◆ **Task prompt**
Lines in the data below that contain the word "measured" are to be copied.

◆ **Recorded information**
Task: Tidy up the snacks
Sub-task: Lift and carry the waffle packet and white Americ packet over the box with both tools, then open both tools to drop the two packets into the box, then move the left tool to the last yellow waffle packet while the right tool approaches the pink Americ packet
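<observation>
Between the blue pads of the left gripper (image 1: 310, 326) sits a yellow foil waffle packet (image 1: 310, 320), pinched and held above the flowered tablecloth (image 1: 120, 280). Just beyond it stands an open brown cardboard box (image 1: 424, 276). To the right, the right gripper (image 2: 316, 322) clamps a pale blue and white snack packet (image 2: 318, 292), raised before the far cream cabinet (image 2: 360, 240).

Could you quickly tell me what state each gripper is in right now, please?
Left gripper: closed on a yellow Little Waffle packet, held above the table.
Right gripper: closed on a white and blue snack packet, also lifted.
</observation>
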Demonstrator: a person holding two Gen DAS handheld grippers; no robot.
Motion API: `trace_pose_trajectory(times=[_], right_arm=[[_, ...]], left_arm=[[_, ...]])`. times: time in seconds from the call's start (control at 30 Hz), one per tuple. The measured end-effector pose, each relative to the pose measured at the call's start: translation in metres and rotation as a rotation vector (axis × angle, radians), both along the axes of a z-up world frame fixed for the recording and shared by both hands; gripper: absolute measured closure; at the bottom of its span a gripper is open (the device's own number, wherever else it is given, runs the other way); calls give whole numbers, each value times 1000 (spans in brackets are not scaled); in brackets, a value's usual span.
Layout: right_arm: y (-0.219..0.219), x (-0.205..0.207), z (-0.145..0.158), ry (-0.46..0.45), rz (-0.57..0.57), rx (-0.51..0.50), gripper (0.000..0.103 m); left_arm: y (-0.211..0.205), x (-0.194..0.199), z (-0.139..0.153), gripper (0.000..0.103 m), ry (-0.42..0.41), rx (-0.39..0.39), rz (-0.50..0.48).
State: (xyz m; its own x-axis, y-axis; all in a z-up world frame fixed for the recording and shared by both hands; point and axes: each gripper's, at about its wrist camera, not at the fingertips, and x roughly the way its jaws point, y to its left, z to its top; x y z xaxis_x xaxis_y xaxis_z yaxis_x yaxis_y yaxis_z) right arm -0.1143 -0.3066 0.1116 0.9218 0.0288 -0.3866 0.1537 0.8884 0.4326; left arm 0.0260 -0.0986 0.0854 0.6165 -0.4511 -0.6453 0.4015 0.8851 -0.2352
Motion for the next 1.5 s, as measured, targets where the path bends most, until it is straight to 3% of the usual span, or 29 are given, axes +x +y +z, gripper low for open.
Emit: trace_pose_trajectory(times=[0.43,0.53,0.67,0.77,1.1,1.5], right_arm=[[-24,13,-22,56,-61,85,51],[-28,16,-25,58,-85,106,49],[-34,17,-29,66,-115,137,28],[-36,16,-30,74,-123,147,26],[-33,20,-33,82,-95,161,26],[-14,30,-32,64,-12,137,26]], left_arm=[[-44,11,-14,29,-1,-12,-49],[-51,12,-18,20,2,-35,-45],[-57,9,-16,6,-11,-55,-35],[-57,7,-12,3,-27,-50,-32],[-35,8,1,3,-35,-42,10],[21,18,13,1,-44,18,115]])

◆ **Task result**
Motion API: `trace_pose_trajectory(times=[_], right_arm=[[_, ...]], left_arm=[[_, ...]])`. times: time in seconds from the call's start (control at 30 Hz), one per tuple. The measured end-effector pose, each relative to the pose measured at the call's start: translation in metres and rotation as a rotation vector (axis × angle, radians), both along the axes of a z-up world frame fixed for the recording and shared by both hands; gripper: absolute measured closure; at the bottom of its span a gripper is open (the device's own number, wherever else it is given, runs the other way); calls give whole numbers, each value times 1000 (spans in brackets are not scaled); in brackets, a value's usual span.
Motion for the next 1.5 s, as measured, targets where the path bends most, until it is straight to 3% of the usual span, or 29 are given, axes +x +y +z, gripper low for open.

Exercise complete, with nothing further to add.